Cyclone-ravaged Myanmar refusing foreign aid, earthquake stricken China welcoming it
May 14, 2008
A cyclone in Myanmar and a massive earthquake in China have killed tens of thousands and left millions homeless, hungry and stranded. Massive international efforts to send food, medicine and aid workers are quickly finding their way to the nations, but, while China is accepting the help with open arms, the ruling military authorities in Myanmar are refusing almost all outside assistance. A University of Minnesota foreign policy and aid expert who can discuss the two different situations is:
J. Brian Atwood, dean of the Humphrey Institute of Public Affairs
Atwood has extensive experience in the fields of foreign policy and aid and can explain why humanitarian efforts to Myanmar are facing such stiff roadblocks compared to Chinas. He can also give first-hand insight into the logistical and diplomatic process of coordinating aid work.

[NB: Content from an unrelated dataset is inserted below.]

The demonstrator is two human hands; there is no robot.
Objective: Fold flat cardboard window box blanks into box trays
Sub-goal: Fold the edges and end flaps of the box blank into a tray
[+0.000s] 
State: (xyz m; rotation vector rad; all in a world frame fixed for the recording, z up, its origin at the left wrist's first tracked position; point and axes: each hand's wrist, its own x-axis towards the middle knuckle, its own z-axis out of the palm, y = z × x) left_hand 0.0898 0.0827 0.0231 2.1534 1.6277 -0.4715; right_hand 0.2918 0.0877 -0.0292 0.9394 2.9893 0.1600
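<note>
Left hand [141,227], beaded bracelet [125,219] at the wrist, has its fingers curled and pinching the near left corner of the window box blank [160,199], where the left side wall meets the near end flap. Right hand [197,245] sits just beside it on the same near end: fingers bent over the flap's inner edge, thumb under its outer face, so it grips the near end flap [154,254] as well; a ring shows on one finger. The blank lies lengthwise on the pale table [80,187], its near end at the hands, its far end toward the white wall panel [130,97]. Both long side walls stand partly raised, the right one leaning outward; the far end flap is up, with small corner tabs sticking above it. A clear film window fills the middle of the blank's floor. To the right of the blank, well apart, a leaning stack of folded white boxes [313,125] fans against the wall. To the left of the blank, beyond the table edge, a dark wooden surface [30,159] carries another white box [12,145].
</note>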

Before serving as dean, Atwood served for six years as Administrator of the U.S. Agency for International Development (USAID) during the administration of President Bill Clinton. He has led presidential delegations to Haiti, El Salvador and East Africa and was a special presidential envoy to Eastern Zaire during the exodus of refugees caused by the Rwandan genocide. He was the first American official to meet with Israeli prime minister Yitzhak Rabin, foreign minister Peres and chairman of the Palestinian Authority, Yasir Arafat, after Arafats return to Gaza and the West Bank in 1994.
During the Kosovo Crisis he was President Clintons humanitarian relief coordinator.